Doubts About Mr Promises

Mondli waka Makhanya

RACIAL tension and frustration at the slow pace of change in the police service led to the revolt by policemen in Cape Town townships.

Coloured and African policemen claim they are exposed to great danger by their white superiors through understaffing at their police stations while those in white areas are overstaffed. They claim this makes them sitting targets for criminals on the prowl for weapons.

The strike was centred on the Delft police station and threatened to spill to other townships as well as prisons and traffic departments. It was precipitated by the murder of Constable Donovan Fillies on Sunday night. He was the third policeman to be killed on the Peninsula over the weekend.

Fillies was killed by four men who raided a satellite police station in Delft in search of arms. Police have since found an abandoned vehicle which they suspect belonged to the gang.

For half the week colleagues have been flying the South African flag at half-mast and have been on strike, demanding reinforcements. The policemen, mostly members of the Police and Prisons Civil Rights Union, blockaded roads in the township and on Thursday they marched on parliament to press their demands.

There were a few near-confrontioins when Internal Stabilty Unit members tried to video protesters. The policmen returned to work when regional police minister Patrick McKenzie, known as “Mr Promises”, seconded an additional 40 men to the area, pending further staffing assesments.
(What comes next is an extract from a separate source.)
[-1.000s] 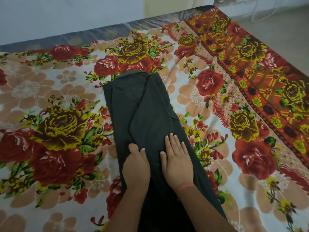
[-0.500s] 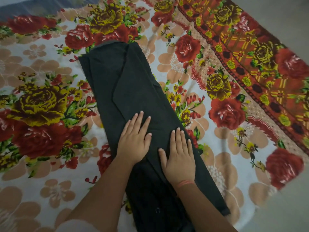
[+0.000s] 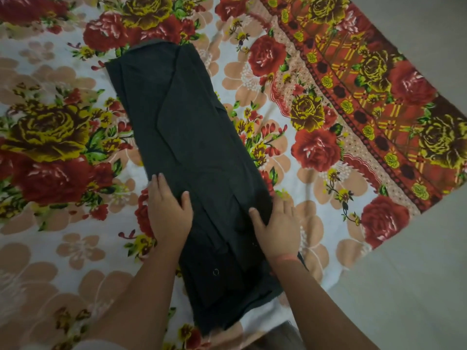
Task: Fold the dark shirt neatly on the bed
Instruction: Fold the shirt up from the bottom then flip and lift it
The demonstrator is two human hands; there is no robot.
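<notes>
Shirt (image 3: 192, 147) is a long folded strip on the bed (image 3: 63, 248), stretching away from my hands. My left hand (image 3: 168, 210) lies flat on its left edge. My right hand (image 3: 276, 223) is at the right edge with the thumb on top; I can't tell if the fingers grip.

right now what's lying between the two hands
Only the folded dark shirt, with left hand and right hand at its opposite edges; head view shows it.

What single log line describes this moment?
shirt: long folded strip on bed | left hand: flat on left edge | right hand: on right edge, grip unclear
</notes>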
At issue is the distribution of policemen in various areas. The townships of Belhar and Delft, with a population of 200 000, are serviced by six policemen at a time. The policemen say white Belville, which has a lower crime rate, has an oversupply of cops.

Police representative Raymond Dowd says staffing is a national problem and staff distribution assessments have shown no imbalances.

The policemen are unsure whether McKenzie has the courage to challenge the white echelons of the Westen Cape police and get them to practise affirmative action. They also have misgivings about McKenzie having chosen Dowd, a former security policeman, as his liaison officer.